Association of DNA damage response and repair gene (DDR) mutations and microsatellite instability (MSI), PD-L1 expression, tumor mutational burden (TMB) in gastroesophageal cancers
Michael Cerniglia BS, Joanne Xiu PhD, Axel Grothey MD, Michael Pishvaian MD PhD, Jimmy Hwang MD, John Marshall MD, Ari M. VanderWalde MD MPH, Anthony F. Shields MD PhD, Heinz-Joseph Lenz MD , W. Michael Korn MD, Mohamed Salem MD, Philip A. Philip MD PhD, Richard M. Goldberg MD , Sunnie S. Kim MD
DNA damage response and repair genes (DDR) encode proteins that assist in homology-directed repair. These proteins interact with other DNA repair proteins and form a system for DNA damage repair.
The prevalence of genetic deficiencies in the mechanism of homologous recombination across all tumor lineages has been well characterized.1 Certain gastric cancers have been shown to harbor deficiencies in the homologous recombination pathway.2
Studies also show DDR mutations upregulate PD-L1, increase tumor mutational burden, and are associated with higher tumor infiltrating lymphocytes.3,4
Therefore deficient homologous recombination and biomarkers for immune checkpoint inhibition are a possible opportunity for immunotherapy in upper GI
We investigated the association of DDR mutations in gastric (GC), esophageal (EC), and gastroesophageal junction (GEJ) cancers with known predictors for
immune checkpoint inhibitors.
To compare the association of known predictive biomarkers (MSI, PD-L1, TMB) to checkpoint inhibitors in DDR-mutated upper GI malignancies vs. non-DDRmutated upper GI malignancies
To correlate specific DDR alterations (e.g. ARID1A, ATRX, BRCA2, PTEN, RAD50, WRN) in gastric, esophageal, and gastroesophageal junction cancers with MSI, PD-L1, and TMB
Molecular profiles of tumors obtained from patients with gastric, esophageal, and gastroesophageal cancers were reviewed to identify DDR mutations and their association with MSI, PD-L1, and TMB. The molecular profiles were generated from tumors submitted to CARIS Life Sciences.

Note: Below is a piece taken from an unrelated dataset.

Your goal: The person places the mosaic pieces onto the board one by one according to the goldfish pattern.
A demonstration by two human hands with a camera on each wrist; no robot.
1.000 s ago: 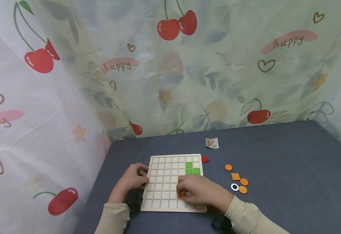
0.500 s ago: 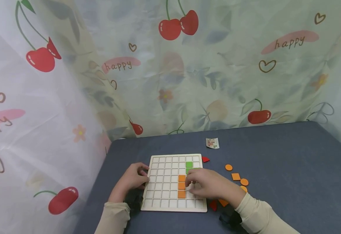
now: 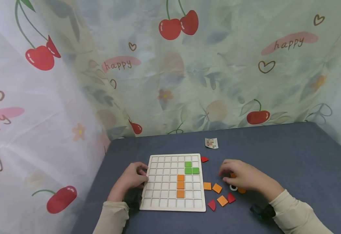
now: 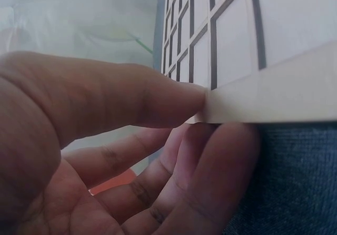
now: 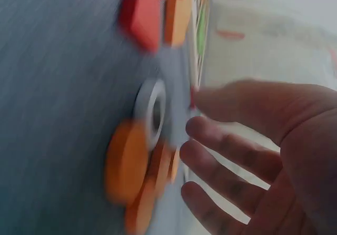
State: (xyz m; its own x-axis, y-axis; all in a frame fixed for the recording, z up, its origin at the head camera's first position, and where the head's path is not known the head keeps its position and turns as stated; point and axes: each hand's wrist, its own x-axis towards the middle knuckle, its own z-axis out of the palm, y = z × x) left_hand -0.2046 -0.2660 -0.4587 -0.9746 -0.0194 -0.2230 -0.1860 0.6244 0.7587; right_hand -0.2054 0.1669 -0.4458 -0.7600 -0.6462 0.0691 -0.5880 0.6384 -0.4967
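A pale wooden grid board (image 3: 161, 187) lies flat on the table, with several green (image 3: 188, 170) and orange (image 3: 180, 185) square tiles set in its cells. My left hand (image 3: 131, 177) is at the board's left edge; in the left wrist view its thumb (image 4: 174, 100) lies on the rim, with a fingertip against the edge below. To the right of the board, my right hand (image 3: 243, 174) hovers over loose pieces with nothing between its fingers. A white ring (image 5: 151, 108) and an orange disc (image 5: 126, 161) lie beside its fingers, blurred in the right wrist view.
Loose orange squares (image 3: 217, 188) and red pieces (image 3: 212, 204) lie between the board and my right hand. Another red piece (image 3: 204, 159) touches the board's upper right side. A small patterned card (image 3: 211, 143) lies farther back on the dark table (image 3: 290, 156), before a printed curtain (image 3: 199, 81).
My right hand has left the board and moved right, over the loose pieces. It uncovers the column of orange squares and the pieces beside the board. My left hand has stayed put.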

20 DDR mutations were tested by Next-Generation Sequencing (NGS) with a 592-gene panel on a total of 1935 (709 Esophageal; 831 Gastric; 355 Gastroesophageal junction) cancers.
MSI was assessed by NGS or fragment analysis, PD-L1 by IHC (22c3 for CPS or SP142), and TMB by NGS (TMB-high ≥10 mutations/megabase [mt/MB]).
Based on the molecular profiles examined within this study, DDR mutations are prevalent across all gastroesophageal cancers. Out of esophageal, gastric, and gastroesophageal junction cancers, DDR-mutations are most pronounced in gastric cancers.
Biomarker expression of MSI-H, TMB-high, and high PD-L1 are significantly more prevalent in the DDR-mutated cohort compared to the non-DDRmutated cohort.
Out of the 20 DDR mutations examined, alterations in ARID1A, ATRX, BRCA2, and PTEN are correlated with MSI-H and TMB-high. In contrast ARID1A, BRCA2, RAD50, and WRN are correlated with increased PD-L1 expression. These highly prevalent DDR mutations should be investigated as possible biomarkers for treatment.
These findings may help identify patients for tailored immunotherapy approaches in future clinical trials. By further identifying associations of DDR
alterations and immuno-oncology predictive biomarkers, rational drug combinations may be implemented in the treatment of upper gastrointestinal cancers.